ASSIGNMENT ▸
Each entry, in full: copy it out exactly.

RECORDS SHOWN ▸
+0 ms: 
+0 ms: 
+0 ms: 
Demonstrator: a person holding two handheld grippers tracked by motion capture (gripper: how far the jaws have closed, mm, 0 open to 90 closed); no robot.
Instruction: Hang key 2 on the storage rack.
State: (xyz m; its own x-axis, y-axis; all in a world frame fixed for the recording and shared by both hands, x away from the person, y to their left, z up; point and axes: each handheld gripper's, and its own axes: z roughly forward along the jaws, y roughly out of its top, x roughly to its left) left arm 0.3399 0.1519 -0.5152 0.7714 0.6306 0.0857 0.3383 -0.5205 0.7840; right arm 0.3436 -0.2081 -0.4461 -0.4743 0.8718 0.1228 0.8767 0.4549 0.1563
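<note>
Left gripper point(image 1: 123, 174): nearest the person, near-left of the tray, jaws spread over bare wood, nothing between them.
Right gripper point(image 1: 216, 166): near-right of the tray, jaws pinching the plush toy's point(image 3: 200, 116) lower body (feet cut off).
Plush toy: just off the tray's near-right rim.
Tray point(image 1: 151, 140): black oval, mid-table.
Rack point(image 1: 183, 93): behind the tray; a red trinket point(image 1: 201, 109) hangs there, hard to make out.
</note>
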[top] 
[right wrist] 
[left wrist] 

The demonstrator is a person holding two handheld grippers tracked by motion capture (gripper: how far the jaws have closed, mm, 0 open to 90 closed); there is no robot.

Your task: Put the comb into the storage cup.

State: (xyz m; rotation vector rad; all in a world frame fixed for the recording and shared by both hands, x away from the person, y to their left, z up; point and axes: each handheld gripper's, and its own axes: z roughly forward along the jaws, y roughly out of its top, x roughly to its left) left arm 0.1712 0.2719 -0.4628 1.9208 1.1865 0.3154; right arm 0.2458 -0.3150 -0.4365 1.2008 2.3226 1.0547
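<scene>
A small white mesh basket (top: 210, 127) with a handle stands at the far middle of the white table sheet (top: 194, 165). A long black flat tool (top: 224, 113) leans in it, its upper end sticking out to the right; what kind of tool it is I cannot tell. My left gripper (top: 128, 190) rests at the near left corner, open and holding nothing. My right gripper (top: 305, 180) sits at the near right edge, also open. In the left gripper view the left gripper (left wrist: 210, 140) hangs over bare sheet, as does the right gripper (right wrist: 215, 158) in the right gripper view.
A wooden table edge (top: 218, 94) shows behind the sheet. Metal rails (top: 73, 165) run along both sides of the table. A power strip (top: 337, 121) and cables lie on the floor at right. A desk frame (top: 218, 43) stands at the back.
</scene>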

WRITTEN RESPONSE ▸
+0 ms: 
+0 ms: 
+0 ms: 
Demonstrator: a person holding two handheld grippers tracked by motion capture (gripper: how far the jaws have closed, mm, 0 open to 90 closed); no robot.
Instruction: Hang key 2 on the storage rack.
State: (xyz m; its own x-axis, y-axis; all in a world frame fixed for the recording and shared by both hands, x away from the person, y to their left, z up; point and axes: each handheld gripper's, and its own axes: z roughly forward along the jaws, y roughly out of its top, x roughly to its left) left arm 0.3399 0.1519 -0.5152 0.7714 0.6306 0.0857 0.3383 -0.5205 0.7840; right arm 0.3436 -0.2081 -0.4461 -0.4743 0.8718 0.1228 0.8767 0.4549 0.1563
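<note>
Left gripper point(image 1: 123, 174): nearest the person, near-left of the tray, jaws spread over bare wood, nothing between them.
Right gripper point(image 1: 216, 166): near-right of the tray, jaws pinching the plush toy's point(image 3: 200, 116) lower body (feet cut off).
Plush toy: just off the tray's near-right rim.
Tray point(image 1: 151, 140): black oval, mid-table.
Rack point(image 1: 183, 93): behind the tray; a red trinket point(image 1: 201, 109) hangs there, hard to make out.
</note>
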[top] 
[right wrist] 
[left wrist] 

The demonstrator is a person holding two handheld grippers tracked by motion capture (gripper: how far the jaws have closed, mm, 0 open to 90 closed); there is no robot.

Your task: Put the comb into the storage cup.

State: (xyz m; rotation vector rad; all in a world frame fixed for the recording and shared by both hands, x away from the person, y to their left, z up; point and axes: each handheld gripper's, and its own axes: z roughly forward along the jaws, y roughly out of its top, x roughly to its left) left arm 0.1712 0.2719 -0.4628 1.9208 1.1865 0.3154; right arm 0.2458 -0.3150 -0.4365 1.2008 2.3226 1.0547
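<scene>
A small white mesh basket (top: 210, 127) with a handle stands at the far middle of the white table sheet (top: 194, 165). A long black flat tool (top: 224, 113) leans in it, its upper end sticking out to the right; what kind of tool it is I cannot tell. My left gripper (top: 128, 190) rests at the near left corner, open and holding nothing. My right gripper (top: 305, 180) sits at the near right edge, also open. In the left gripper view the left gripper (left wrist: 210, 140) hangs over bare sheet, as does the right gripper (right wrist: 215, 158) in the right gripper view.
A wooden table edge (top: 218, 94) shows behind the sheet. Metal rails (top: 73, 165) run along both sides of the table. A power strip (top: 337, 121) and cables lie on the floor at right. A desk frame (top: 218, 43) stands at the back.
</scene>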

This exercise requires no further output.